Única em sua influência sobre a literatura à sua volta
Em The Greatest English Classic, Cleland B. McAfee escreveu: “Se, numa cidade qualquer de certa importância, todas as Bíblias fossem destruídas, o Livro poderia ser restaurado em todas suas partes essenciais a partir de citações encontradas nas estantes da biblioteca pública dessa cidade. Existem obras dedicadas especificamente a mostrar a influência da Bíblia na produção de quase todos os mais importantes literatos”.
Fonte:fonte: www.famíliad2.com.br
McDowell, Josh. Evidência que exige um veredito: evidências históricas da fé cristã – compilado por Josh McDowell – tradução Marcio Redondo – 2 ed. – São Paulo: Editora Candeia, 1996.

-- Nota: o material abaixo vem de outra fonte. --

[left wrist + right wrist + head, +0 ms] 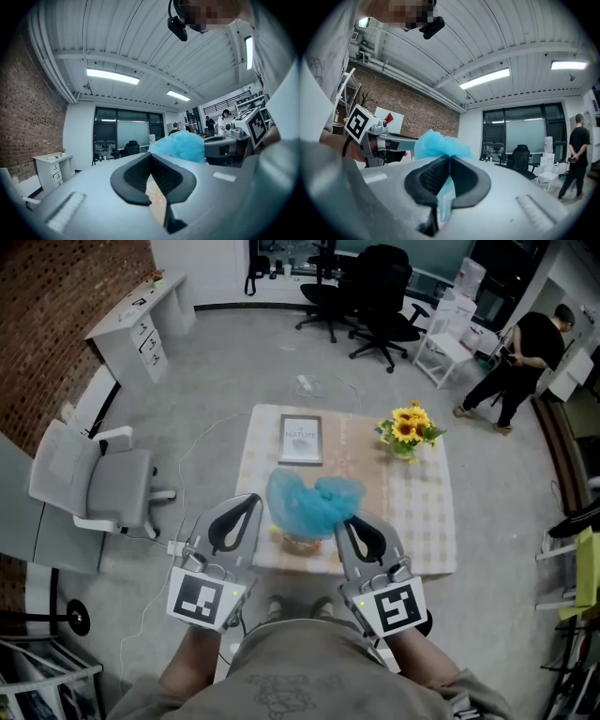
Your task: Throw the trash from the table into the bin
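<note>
A crumpled light-blue plastic wad (309,502) hangs over the near edge of the checked table (422,512). My right gripper (342,521) is shut on it; in the right gripper view blue film (438,143) bunches above the closed tips (449,157) and a strip hangs down between the jaws. My left gripper (255,498) is at the wad's left edge. Its jaws meet at the tips (151,154), with the blue wad (180,145) starting right there, so it appears shut on the edge. A small tan thing (302,542) lies under the wad, mostly hidden.
On the table stand a framed print (301,439) and a vase of yellow flowers (408,427). A grey chair (94,484) is at the left, black office chairs (375,296) beyond the table. A person (520,362) stands at the far right. No bin is in view.
</note>
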Motion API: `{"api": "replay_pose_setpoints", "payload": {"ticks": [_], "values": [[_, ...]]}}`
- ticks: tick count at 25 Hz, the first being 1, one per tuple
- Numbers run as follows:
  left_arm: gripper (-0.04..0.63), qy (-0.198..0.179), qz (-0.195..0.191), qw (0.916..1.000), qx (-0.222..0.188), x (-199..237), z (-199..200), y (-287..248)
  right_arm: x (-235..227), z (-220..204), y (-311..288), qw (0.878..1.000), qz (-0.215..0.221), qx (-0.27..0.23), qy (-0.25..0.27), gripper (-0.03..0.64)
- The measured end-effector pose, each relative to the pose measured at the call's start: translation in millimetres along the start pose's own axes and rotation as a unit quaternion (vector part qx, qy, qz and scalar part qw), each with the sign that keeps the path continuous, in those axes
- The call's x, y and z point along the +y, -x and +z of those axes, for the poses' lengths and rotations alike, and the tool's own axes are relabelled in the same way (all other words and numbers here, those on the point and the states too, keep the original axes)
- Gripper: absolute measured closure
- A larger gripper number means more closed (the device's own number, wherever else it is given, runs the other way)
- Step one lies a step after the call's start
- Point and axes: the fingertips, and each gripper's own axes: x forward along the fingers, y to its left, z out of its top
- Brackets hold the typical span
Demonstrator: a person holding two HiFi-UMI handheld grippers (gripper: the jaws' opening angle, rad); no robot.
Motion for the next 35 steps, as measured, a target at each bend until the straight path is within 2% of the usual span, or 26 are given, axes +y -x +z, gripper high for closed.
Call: {"api": "replay_pose_setpoints", "payload": {"ticks": [5,9,13,18,21,25,29,31,33,35], "values": [[0.589,0.005,-0.014,0.9999,0.007,3.1,-6.3,5.8,8.0,-4.5,1.0,1.0,-0.019,0.013,0.001,0.612],[0.589,0.008,-0.05,0.9987,-0.005,-7.1,-14.1,-0.3,-1.2,-11.8,9.7,0.998,-0.056,0.018,0.005,0.612],[0.589,0.009,-0.11,0.9937,-0.018,-31.3,-6.8,-17.5,-22.8,-4.6,36.9,0.992,-0.123,0.034,0.017,0.612],[0.589,0.01,-0.202,0.9785,-0.039,-88.6,16.0,-40.0,-57.0,14.2,105.8,0.971,-0.227,0.06,0.043,0.612],[0.589,0.029,-0.28,0.9582,-0.053,-151.1,12.8,-59.4,-84.2,9.2,174.5,0.946,-0.312,0.072,0.052,0.612],[0.589,0.039,-0.376,0.9239,-0.058,-250.4,11.2,-70.8,-113.7,7.9,274.4,0.904,-0.416,0.08,0.061,0.612],[0.588,0.052,-0.457,0.8858,-0.061,-355.2,24.6,-59.6,-123.2,12.4,376.3,0.865,-0.492,0.081,0.062,0.612],[0.589,0.057,-0.488,0.8689,-0.059,-402.3,29.0,-50.3,-124.4,11.0,423.4,0.85,-0.518,0.081,0.057,0.612],[0.589,0.062,-0.506,0.8583,-0.057,-441.9,33.3,-42.8,-126.7,8.4,463.2,0.84,-0.534,0.082,0.051,0.612],[0.588,0.066,-0.515,0.8533,-0.052,-474.2,36.3,-37.2,-129.3,5.6,493.4,0.836,-0.541,0.082,0.048,0.612]]}}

Valorizar o acesso a bílbia no Brasil é um hábito quase inexistente entre os brasileiros, já que em alguns países do mundo pessoas são torturadas e até mortas se forem encontradas portando uma bíblia.
Em uma versão contemporânea da importância deste livro, foi retratada pelo cinema nos primeiros meses de 2010 no filme "O livro de Eli ". Se gosta de filmes é uma boa pedida.
Então... cultive um bom hábito e leia a bílbia.